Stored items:
※ ※ ※

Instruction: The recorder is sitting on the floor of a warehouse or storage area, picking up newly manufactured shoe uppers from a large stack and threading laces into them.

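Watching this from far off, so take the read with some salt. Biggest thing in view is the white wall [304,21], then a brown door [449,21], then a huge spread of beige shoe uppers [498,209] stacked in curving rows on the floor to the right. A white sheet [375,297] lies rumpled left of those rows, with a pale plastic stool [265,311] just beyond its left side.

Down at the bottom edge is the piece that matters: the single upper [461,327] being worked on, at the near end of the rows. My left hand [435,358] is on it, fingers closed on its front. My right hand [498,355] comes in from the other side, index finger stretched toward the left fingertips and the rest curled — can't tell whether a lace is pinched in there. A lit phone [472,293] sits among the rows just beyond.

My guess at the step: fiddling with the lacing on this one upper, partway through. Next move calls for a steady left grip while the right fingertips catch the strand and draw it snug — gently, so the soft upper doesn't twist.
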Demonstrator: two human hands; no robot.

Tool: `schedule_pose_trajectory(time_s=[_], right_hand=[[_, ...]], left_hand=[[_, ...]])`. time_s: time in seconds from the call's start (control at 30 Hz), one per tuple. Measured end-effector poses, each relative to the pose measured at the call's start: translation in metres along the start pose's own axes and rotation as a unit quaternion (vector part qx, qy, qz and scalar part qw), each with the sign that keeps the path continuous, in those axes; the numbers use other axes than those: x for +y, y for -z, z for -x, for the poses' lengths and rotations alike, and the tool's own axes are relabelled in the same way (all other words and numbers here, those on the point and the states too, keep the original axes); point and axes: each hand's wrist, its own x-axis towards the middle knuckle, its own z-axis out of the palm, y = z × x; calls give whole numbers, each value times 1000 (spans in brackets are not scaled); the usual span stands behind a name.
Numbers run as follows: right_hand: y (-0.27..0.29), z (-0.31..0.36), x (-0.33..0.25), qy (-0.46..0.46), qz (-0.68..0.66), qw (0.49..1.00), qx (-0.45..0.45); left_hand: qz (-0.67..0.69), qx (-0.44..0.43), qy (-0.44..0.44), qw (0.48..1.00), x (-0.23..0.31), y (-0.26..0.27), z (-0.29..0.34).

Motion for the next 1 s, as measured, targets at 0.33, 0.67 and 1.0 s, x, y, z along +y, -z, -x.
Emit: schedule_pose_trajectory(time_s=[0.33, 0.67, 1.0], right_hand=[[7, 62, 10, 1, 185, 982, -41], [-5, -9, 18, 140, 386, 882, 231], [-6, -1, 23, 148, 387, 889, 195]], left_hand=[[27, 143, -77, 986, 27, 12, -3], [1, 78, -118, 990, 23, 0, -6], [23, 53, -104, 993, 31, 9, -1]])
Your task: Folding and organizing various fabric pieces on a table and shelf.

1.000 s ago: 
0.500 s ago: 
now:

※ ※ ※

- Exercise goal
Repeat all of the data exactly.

- Response to this task
Instruction: The recorder is sitting on the floor of a warehouse or storage area, picking up newly manufactured shoe uppers from a large stack and threading laces into them.

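Watching this from far off, so take the read with some salt. Biggest thing in view is the white wall [304,21], then a brown door [449,21], then a huge spread of beige shoe uppers [498,209] stacked in curving rows on the floor to the right. A white sheet [375,297] lies rumpled left of those rows, with a pale plastic stool [265,311] just beyond its left side.

Down at the bottom edge is the piece that matters: the single upper [461,327] being worked on, at the near end of the rows. My left hand [435,358] is on it, fingers closed on its front. My right hand [498,355] comes in from the other side, index finger stretched toward the left fingertips and the rest curled — can't tell whether a lace is pinched in there. A lit phone [472,293] sits among the rows just beyond.

My guess at the step: fiddling with the lacing on this one upper, partway through. Next move calls for a steady left grip while the right fingertips catch the strand and draw it snug — gently, so the soft upper doesn't twist.
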Demonstrator: two human hands; no robot.

Tool: `schedule_pose_trajectory(time_s=[_], right_hand=[[_, ...]], left_hand=[[_, ...]])`. time_s: time in seconds from the call's start (control at 30 Hz), one per tuple. Measured end-effector poses, each relative to the pose measured at the call's start: translation in metres along the start pose's own axes and rotation as a unit quaternion (vector part qx, qy, qz and scalar part qw), each with the sign that keeps the path continuous, in those axes; the numbers use other axes than those: x for +y, y for -z, z for -x, for the poses' lengths and rotations alike, and the tool's own axes are relabelled in the same way (all other words and numbers here, those on the point and the states too, keep the original axes); point and axes: each hand's wrist, its own x-axis towards the middle knuckle, its own z-axis out of the palm, y = z × x; calls give whole numbers, each value times 1000 (spans in brackets are not scaled); the usual span stands behind a name.
Numbers run as follows: right_hand: y (-0.27..0.29), z (-0.31..0.36), x (-0.33..0.25), qy (-0.46..0.46), qz (-0.68..0.66), qw (0.49..1.00), qx (-0.45..0.45); left_hand: qz (-0.67..0.69), qx (-0.44..0.43), qy (-0.44..0.44), qw (0.48..1.00), x (-0.23..0.31), y (-0.26..0.27), z (-0.29..0.34).

Motion for the next 1 s, as measured, targets at 0.33, 0.67 and 1.0 s, x, y, z along +y, -z, -x.
Emit: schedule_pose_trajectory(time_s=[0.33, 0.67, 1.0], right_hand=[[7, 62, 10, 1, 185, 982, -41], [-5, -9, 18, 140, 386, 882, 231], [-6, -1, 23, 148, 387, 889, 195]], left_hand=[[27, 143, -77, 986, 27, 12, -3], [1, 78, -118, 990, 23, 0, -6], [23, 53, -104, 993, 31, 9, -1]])
Your task: Folding and organizing various fabric pieces on a table and shelf.

1.000 s ago: 
0.500 s ago: 
now:

That concludes the answer to the exercise.